Harper v. Western Union Telegraph Co.

Decision Date14 November 1925
Docket Number11849.
Citation130 S.E. 119,133 S.C. 55
PartiesHARPER ET AL. v. WESTERN UNION TELEGRAPH CO.
CourtSouth Carolina Supreme Court

Appeal from Common Pleas Circuit Court of Hampton County; John S Wilson, Judge.

Action by C. Bryan Harper and another, trading as Harper & Lawton against the Western Union Telegraph Company. Judgment for plaintiffs, and defendant appeals. Reversed and remanded with directions for nonsuit.

The following are defendant's exceptions:

I. It is respectfully submitted that his honor erred in refusing defendant's motion for a nonsuit upon the following ground:

(1) Because the damage sustained by plaintiffs, if any, was not the direct and proximate result of the negligence complained of on the part of the defendant, but was result of plaintiffs' own voluntary act:

(a) Because the evidence shows that the plaintiffs discovered the mistake in the telegram before the potatoes had been delivered to the Blalock Fruit & Produce Company, and while plaintiffs still had the right to control the disposition of same, and the action of the plaintiffs in instructing the bank to reduce the amount of the draft was a voluntary act on their part, and, if any loss was sustained thereby, the defendant cannot be held responsible therefor.

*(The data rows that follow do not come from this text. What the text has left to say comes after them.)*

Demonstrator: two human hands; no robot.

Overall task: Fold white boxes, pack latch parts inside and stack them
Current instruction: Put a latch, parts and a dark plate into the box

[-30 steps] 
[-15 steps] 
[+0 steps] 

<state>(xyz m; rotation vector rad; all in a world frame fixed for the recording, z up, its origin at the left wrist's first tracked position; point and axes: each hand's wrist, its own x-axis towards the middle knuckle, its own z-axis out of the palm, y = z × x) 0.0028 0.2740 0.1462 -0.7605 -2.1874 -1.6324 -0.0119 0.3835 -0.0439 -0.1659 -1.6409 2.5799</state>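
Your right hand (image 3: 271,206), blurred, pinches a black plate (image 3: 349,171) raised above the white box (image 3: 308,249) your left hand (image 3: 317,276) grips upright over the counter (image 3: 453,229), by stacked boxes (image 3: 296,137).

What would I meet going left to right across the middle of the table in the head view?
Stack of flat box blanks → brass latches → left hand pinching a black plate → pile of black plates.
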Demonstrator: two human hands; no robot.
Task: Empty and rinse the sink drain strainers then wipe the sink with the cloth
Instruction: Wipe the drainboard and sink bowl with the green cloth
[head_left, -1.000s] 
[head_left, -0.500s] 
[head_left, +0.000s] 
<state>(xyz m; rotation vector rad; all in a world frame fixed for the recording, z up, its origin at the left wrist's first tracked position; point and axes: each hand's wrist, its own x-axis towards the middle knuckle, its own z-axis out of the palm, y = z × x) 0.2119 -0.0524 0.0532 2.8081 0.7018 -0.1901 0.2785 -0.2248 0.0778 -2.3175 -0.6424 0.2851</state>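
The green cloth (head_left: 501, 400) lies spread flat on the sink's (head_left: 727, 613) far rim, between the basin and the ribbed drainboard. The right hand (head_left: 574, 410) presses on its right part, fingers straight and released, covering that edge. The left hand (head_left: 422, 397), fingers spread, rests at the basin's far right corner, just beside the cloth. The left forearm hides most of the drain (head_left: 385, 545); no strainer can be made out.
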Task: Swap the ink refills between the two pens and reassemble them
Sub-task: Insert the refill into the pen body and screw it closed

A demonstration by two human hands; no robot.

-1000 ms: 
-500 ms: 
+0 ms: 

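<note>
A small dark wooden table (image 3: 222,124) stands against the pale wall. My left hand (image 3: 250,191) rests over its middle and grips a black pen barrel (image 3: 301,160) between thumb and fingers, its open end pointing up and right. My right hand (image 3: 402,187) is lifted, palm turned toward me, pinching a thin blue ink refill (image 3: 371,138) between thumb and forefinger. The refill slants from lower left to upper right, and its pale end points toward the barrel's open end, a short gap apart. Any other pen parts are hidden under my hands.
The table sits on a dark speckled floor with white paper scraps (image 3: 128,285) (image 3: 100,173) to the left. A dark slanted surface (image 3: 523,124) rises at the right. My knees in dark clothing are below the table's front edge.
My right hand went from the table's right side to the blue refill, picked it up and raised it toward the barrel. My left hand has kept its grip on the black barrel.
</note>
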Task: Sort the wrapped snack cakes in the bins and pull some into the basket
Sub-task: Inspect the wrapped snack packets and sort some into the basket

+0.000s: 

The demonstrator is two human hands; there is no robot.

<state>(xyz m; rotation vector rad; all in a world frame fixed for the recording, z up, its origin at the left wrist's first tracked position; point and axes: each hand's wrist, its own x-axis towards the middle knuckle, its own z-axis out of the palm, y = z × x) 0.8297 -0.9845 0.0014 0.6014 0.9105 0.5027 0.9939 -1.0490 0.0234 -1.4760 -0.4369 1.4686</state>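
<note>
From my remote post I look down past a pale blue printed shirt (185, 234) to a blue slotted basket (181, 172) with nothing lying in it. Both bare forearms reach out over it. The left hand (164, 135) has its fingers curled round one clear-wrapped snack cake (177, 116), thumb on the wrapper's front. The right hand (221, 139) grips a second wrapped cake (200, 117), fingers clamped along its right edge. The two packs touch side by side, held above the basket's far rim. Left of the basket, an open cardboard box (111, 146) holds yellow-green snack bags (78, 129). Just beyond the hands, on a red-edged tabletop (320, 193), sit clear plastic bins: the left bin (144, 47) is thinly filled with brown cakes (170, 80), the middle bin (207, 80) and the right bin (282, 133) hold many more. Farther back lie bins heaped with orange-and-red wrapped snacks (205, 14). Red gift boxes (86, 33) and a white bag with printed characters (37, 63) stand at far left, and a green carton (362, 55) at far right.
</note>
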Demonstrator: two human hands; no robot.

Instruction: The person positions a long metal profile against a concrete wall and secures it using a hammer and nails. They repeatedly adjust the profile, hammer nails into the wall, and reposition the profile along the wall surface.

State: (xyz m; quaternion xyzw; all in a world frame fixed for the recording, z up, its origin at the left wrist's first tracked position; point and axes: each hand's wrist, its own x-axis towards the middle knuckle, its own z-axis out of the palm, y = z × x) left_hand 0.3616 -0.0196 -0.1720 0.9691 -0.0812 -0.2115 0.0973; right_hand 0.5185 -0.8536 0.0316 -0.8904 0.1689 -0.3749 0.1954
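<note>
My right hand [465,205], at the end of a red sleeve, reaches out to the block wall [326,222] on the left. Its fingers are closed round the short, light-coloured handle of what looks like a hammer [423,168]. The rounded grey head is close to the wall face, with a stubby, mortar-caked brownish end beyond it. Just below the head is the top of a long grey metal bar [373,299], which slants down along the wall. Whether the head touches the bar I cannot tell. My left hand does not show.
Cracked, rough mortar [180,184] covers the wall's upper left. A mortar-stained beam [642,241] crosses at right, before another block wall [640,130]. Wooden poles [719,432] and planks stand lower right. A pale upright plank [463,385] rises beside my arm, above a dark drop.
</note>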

(b) Because it appears from the evidence that the plaintiffs used the defendant company as a means of communication with the Blalock Fruit & Produce Company, which, as a matter of law, does not make the defendant the agent of the plaintiffs, and the said plaintiffs were not bound to the Blalock Fruit & Produce Company for the result of the message by the terms of the transmitted telegram in which the defendant had negligently changed the price quotation.

(c) Because the plaintiffs were not bound by the terms of the telegram as delivered to the Blalock Fruit & Produce Company, but were only bound by the terms of the correct telegram filed with the defendant, and the loss, if any, which they sustained was caused solely by their voluntary action after full knowledge of the error made in the transmission of the telegram, whereas they might have canceled the transaction or made other disposition of the carload of potatoes.

(2) It is respectfully submitted that the presiding judge erred in directing a verdict for the plaintiffs because the delivery to the Blalock Fruit & Produce Company of the erroneous telegram did not create or give rise to a valid or enforceable contract between the said Blalock Fruit & Produce Company and the plaintiffs, and the plaintiffs were under no legal duty to deliver the potatoes in question to the Blalock Fruit & Produce Company at the erroneous price quoted in said telegram, to wit, $2.25 per hundred, but on the contrary they should have sold the potatoes on the market at the best price obtainable.

(3) It is respectfully submitted that the court erred in adopting as the measure of damages the difference between the price at which the plaintiff was willing and expected to sell the potatoes and the erroneous price quoted in the telegram delivered to the sendee.

(4) It is respectfully submitted that his honor erred in directing a verdict for the plaintiffs, because the undisputed evidence shows that the loss, if any, sustained by the plaintiffs was not on account of the mistake made in the telegram, but was due to plaintiffs' own voluntary act in instructing the bank to reduce the amount of the draft after both plaintiffs and the Blalock Fruit & Produce Company had been advised of the mistake made in the transmission of the telegram.

(5) It is respectfully submitted that his honor erred in directing a verdict for the plaintiffs when it appeared from the undisputed evidence that the alleged loss or damage to the plaintiffs of $167.64 was not the proximate result of the error made in the transmission of the telegram, but was due to plaintiffs' own voluntary act after both they and the Blalock Fruit & Produce Company had been advised of the error made.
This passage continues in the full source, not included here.